*Problem statement:* Exactly the lines from the one holding "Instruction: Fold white" through the final line of the data are wanted, copied as written.

*Raw data:*
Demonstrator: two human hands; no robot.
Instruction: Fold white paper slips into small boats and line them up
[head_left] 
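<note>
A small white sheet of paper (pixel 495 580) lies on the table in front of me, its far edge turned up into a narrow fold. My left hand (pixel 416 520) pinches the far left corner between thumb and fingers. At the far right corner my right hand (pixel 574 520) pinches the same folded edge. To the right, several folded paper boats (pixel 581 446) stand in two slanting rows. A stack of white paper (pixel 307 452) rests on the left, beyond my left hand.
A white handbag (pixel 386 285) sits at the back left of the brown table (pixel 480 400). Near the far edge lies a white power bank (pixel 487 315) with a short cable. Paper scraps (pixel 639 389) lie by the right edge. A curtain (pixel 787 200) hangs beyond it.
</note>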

*Output of the exercise:*
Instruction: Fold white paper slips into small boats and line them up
[head_left] 
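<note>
A small white sheet of paper (pixel 495 580) lies on the table in front of me, its far edge turned up into a narrow fold. My left hand (pixel 416 520) pinches the far left corner between thumb and fingers. At the far right corner my right hand (pixel 574 520) pinches the same folded edge. To the right, several folded paper boats (pixel 581 446) stand in two slanting rows. A stack of white paper (pixel 307 452) rests on the left, beyond my left hand.
A white handbag (pixel 386 285) sits at the back left of the brown table (pixel 480 400). Near the far edge lies a white power bank (pixel 487 315) with a short cable. Paper scraps (pixel 639 389) lie by the right edge. A curtain (pixel 787 200) hangs beyond it.
</note>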

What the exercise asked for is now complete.